**WORK ITEM**
Beginning with the line that holds "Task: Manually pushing" and finishing with the line that holds "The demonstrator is", repeat the listing exactly, leaving every picture out.
*** DATA RECORDS
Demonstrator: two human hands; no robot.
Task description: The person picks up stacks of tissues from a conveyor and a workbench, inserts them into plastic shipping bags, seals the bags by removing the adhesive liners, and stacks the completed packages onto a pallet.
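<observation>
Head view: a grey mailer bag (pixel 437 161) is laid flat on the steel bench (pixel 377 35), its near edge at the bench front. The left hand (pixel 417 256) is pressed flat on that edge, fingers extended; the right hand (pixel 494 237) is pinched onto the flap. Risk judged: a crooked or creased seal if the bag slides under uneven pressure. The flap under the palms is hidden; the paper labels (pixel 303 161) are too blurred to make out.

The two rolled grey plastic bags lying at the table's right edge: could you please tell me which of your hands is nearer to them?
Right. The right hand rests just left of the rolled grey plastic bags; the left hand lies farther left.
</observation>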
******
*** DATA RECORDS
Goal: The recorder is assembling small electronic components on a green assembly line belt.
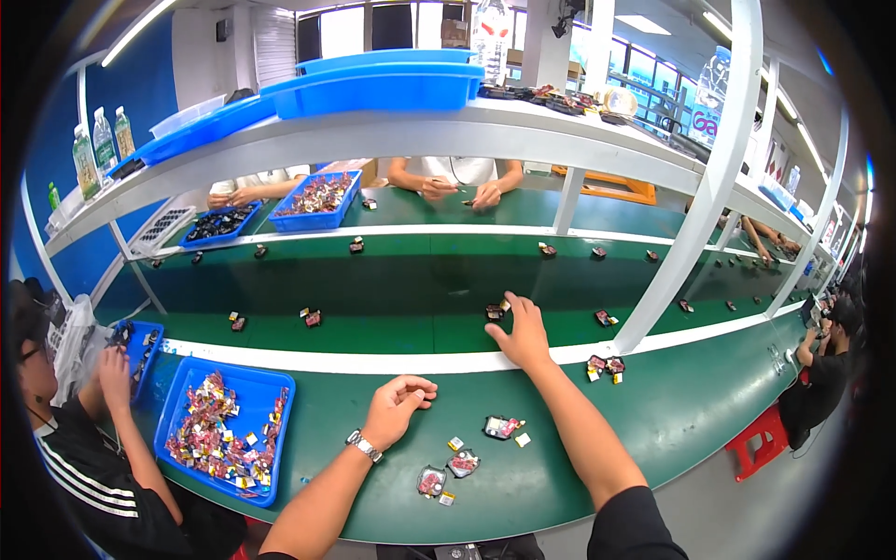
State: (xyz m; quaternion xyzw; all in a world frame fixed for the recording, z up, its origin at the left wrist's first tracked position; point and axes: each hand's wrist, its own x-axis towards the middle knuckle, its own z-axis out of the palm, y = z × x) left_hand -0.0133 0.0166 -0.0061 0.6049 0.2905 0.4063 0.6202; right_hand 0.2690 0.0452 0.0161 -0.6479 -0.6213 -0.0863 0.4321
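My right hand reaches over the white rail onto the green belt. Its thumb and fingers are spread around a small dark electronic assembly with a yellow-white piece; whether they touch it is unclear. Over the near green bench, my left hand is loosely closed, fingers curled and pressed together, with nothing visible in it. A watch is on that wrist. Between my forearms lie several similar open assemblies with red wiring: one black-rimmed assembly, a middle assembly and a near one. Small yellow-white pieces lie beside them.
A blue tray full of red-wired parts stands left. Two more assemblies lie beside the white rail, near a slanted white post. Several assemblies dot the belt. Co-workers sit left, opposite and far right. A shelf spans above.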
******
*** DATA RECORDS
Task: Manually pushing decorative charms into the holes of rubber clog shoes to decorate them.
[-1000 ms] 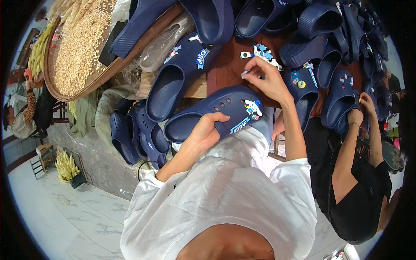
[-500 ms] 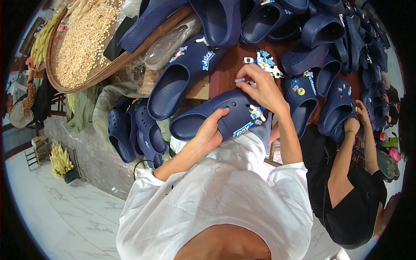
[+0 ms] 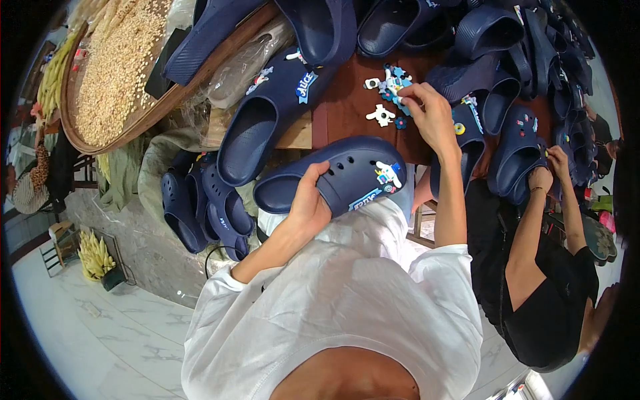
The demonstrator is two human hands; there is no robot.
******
**ANSWER SPACE**
Task: Manually pushing decorative charms into the holes of rubber clog shoes to decorate them.
[-1000 ms] 
[-500 ms] 
[+0 ms] 
The demonstrator is two human hands; there is no robot.

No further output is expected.